Data

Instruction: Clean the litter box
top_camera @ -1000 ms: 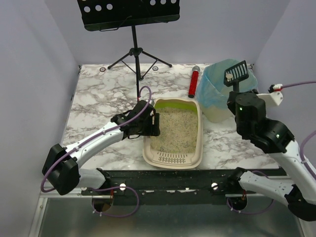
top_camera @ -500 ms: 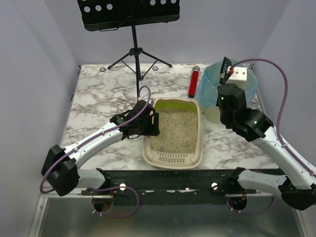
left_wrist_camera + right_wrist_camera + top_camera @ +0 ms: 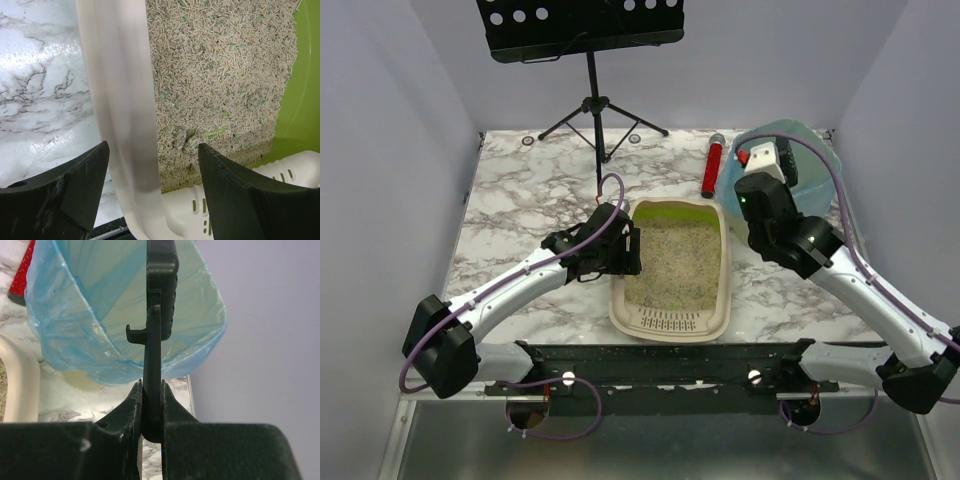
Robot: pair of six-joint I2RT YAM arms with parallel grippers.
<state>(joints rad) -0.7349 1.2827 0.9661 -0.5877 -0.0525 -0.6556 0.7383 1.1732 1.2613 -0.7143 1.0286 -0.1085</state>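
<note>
Marble-patterned table [image 3: 520,200], with the litter box [image 3: 672,262] near its front edge, between the two arms, slotted grille end nearest the bases, tan pellet litter inside. Just beside the box, to the right and farther back: bin lined with a translucent blue bag [image 3: 75,330]. Left gripper [image 3: 150,155]: jaws wide, straddling the box's left wall without clamping it. Right gripper [image 3: 151,392]: pinched tight on the handle of a black scoop [image 3: 160,300], held edge-on above the bag's mouth. Probable hazards: any load spilling onto the marble if tipped off-centre over the rim; thin bag snagged by the handle's hook and dragged out on withdrawal; box sliding under the next dig, given the unclamped wall; handle twisting in so narrow a pinch
</note>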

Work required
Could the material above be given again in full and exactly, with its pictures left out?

Output of the task
Instruction: Clean the litter box
top_camera @ -1000 ms: 
top_camera @ -500 ms: 
left_wrist_camera + right_wrist_camera + top_camera @ +0 ms: 
Robot: pair of six-joint I2RT YAM arms with parallel grippers.
<state>(joints rad) -0.7349 1.2827 0.9661 -0.5877 -0.0525 -0.6556 0.7383 1.1732 1.2613 -0.7143 1.0286 -0.1085</state>
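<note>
Marble-patterned table [image 3: 520,200], with the litter box [image 3: 672,262] near its front edge, between the two arms, slotted grille end nearest the bases, tan pellet litter inside. Just beside the box, to the right and farther back: bin lined with a translucent blue bag [image 3: 75,330]. Left gripper [image 3: 150,155]: jaws wide, straddling the box's left wall without clamping it. Right gripper [image 3: 151,392]: pinched tight on the handle of a black scoop [image 3: 160,300], held edge-on above the bag's mouth. Probable hazards: any load spilling onto the marble if tipped off-centre over the rim; thin bag snagged by the handle's hook and dragged out on withdrawal; box sliding under the next dig, given the unclamped wall; handle twisting in so narrow a pinch
</note>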

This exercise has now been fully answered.